◆ Directions for this task: Once the line containing "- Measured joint" is found in the records below, return it and each following line exactly, up to and including the line containing "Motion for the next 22", and nothing else.
---------- Material for the task ----------
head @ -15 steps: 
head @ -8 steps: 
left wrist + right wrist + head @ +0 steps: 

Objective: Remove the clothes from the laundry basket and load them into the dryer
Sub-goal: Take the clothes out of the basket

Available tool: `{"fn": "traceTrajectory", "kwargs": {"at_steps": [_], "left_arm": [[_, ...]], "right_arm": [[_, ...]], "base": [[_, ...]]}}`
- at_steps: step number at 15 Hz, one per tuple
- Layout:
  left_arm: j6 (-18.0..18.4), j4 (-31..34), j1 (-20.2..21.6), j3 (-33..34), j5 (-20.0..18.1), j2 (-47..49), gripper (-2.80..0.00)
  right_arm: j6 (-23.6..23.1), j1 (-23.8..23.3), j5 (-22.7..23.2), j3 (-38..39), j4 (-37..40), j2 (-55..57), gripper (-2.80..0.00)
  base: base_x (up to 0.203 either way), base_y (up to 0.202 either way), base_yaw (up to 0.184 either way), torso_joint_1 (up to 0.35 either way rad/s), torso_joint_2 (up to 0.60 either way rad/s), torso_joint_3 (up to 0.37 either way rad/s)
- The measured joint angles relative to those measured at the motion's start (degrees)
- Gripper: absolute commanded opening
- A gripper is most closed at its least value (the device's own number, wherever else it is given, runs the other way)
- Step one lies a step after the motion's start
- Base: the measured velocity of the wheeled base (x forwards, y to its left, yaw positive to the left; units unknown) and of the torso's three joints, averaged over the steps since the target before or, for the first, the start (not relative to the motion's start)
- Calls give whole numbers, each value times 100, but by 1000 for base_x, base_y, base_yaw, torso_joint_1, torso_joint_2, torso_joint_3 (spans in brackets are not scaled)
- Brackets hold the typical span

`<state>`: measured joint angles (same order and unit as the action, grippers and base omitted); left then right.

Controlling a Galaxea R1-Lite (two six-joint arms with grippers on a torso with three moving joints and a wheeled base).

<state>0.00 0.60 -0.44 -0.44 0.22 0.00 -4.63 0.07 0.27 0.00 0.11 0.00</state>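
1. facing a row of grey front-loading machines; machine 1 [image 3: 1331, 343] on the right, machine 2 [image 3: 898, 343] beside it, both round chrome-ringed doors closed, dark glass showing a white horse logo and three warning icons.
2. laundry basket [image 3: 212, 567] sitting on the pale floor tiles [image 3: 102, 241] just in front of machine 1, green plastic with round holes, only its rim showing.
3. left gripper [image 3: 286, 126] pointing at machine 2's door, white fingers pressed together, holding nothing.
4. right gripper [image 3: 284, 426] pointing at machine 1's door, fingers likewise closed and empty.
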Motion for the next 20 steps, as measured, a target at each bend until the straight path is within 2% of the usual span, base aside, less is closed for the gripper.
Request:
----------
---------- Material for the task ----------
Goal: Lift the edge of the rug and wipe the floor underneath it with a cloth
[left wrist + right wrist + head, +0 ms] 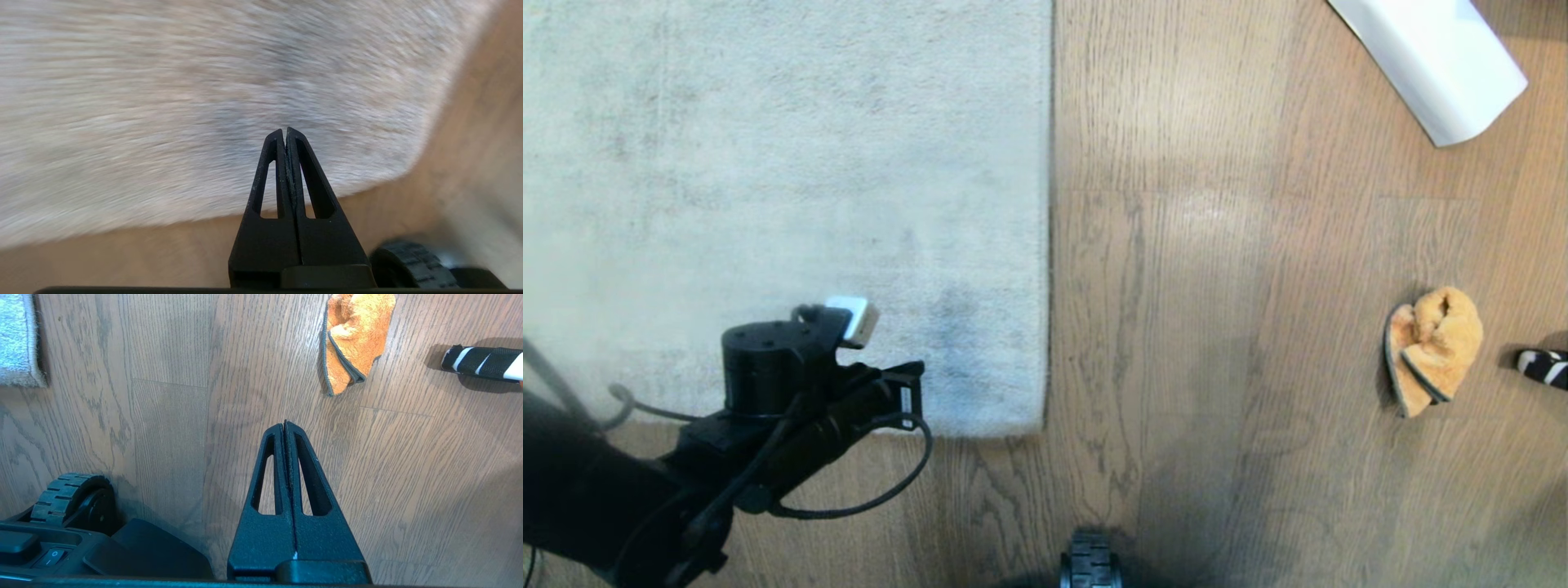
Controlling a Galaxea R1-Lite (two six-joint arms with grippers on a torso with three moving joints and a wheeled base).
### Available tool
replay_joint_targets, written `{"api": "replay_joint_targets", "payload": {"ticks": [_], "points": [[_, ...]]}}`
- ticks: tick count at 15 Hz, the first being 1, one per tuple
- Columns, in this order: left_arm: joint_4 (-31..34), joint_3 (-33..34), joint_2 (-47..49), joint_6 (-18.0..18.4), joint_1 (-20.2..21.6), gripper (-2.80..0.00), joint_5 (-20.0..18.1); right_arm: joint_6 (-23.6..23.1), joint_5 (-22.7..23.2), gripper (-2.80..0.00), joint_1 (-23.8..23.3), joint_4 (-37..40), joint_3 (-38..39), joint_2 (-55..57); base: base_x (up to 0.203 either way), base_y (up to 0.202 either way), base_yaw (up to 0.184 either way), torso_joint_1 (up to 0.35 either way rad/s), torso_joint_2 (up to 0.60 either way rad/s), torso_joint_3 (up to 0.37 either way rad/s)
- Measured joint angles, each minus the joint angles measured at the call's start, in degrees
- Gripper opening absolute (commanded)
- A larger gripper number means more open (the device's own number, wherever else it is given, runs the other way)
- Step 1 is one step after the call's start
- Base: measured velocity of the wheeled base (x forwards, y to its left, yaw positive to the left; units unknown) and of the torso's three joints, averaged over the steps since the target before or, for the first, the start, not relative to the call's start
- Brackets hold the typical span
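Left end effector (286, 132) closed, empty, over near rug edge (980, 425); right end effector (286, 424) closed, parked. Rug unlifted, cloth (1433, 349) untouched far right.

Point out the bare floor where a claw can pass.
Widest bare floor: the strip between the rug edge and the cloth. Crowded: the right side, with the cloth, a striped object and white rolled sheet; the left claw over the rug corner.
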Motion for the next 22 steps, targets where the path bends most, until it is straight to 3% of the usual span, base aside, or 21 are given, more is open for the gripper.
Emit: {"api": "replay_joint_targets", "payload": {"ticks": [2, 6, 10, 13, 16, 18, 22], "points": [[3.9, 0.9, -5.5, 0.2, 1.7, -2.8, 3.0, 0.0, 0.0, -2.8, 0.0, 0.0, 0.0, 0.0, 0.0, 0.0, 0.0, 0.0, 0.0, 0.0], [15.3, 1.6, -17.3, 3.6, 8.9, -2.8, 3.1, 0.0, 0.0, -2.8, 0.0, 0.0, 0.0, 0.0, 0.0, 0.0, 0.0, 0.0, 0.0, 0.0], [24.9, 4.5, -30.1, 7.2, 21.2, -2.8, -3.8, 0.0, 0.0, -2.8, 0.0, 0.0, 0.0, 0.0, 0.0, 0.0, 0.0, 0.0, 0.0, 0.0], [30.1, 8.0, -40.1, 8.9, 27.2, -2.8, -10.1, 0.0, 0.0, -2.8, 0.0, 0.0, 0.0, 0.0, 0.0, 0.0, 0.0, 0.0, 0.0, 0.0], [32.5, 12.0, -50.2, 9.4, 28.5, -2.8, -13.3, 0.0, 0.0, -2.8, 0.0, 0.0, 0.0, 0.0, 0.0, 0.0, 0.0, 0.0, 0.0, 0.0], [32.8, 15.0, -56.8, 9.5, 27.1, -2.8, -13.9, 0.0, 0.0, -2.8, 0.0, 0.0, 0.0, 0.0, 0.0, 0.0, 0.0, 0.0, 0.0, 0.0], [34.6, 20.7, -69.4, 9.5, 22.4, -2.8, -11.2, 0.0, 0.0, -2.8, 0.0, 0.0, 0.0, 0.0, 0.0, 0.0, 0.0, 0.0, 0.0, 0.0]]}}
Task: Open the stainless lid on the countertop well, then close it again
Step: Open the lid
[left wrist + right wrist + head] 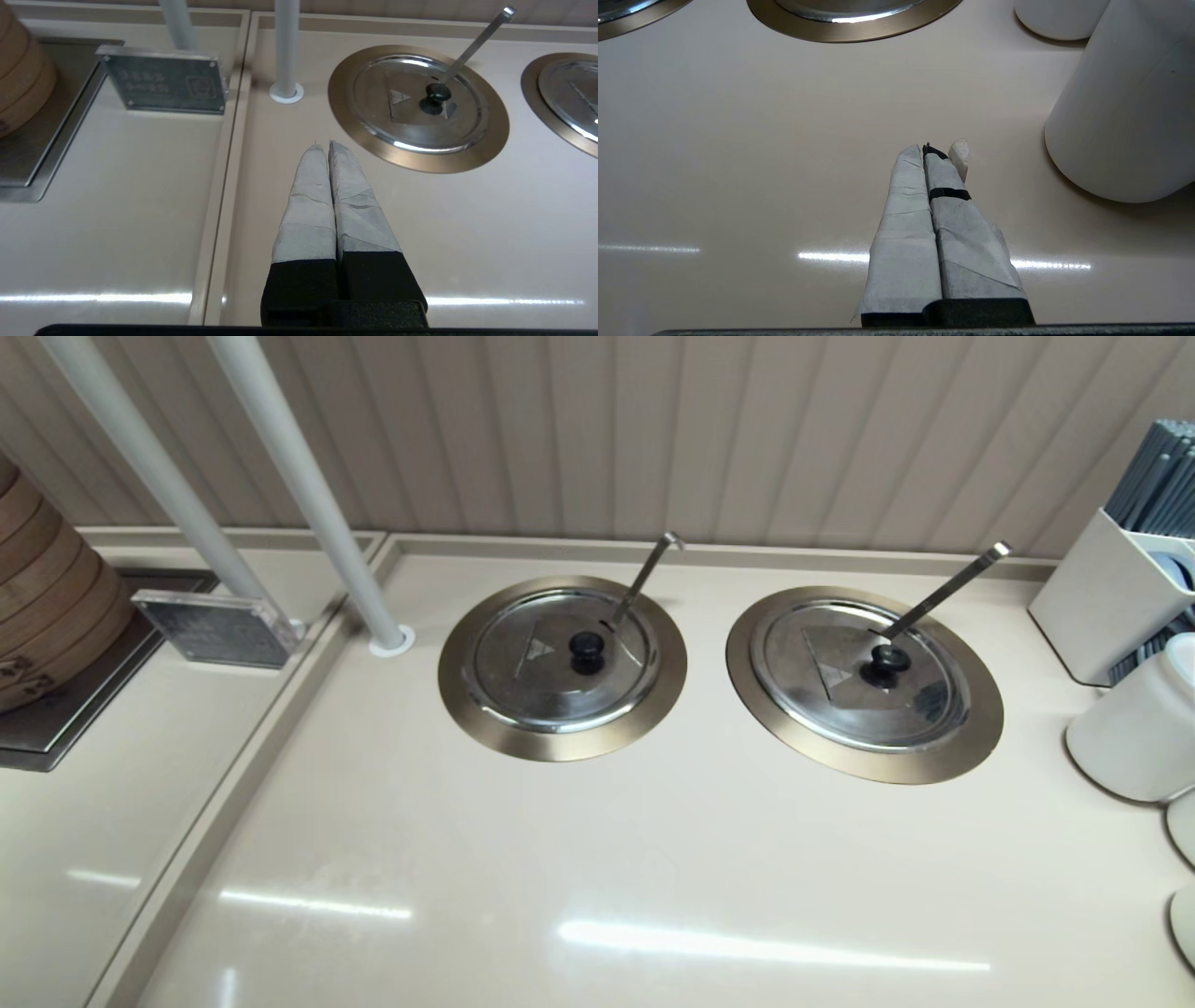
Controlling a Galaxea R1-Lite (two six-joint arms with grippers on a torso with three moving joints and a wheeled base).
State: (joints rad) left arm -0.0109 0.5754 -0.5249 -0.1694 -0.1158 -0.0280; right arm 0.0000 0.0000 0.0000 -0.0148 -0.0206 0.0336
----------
◆ Reply:
- Measured joint angles, each minus the joint angles measured at the call's start, in degrees
- Gripper opening absolute (commanded)
- A larger gripper number means more open (the device's own number, wherever else it is given, runs the other way)
- Step 1 is one step after the call's start
- Base: measured velocity of the wheeled base (x forwards, y to its left, yaw positive to the left; units unknown) and of the torso's three joints, averaged over the steps since the target before or, for the first, the start, not relative to the call's start
- Brackets hold the typical span
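Left end effector (286, 132) closed, empty, over near rug edge (980, 425); right end effector (286, 424) closed, parked. Rug unlifted, cloth (1433, 349) untouched far right.

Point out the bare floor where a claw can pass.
Widest bare floor: the strip between the rug edge and the cloth. Crowded: the right side, with the cloth, a striped object and white rolled sheet; the left claw over the rug corner.
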Motion for the next 22 steps, targets where the path bends most, until it is straight to 3% of the usual span, base aside, or 21 are given, more is open for the gripper.

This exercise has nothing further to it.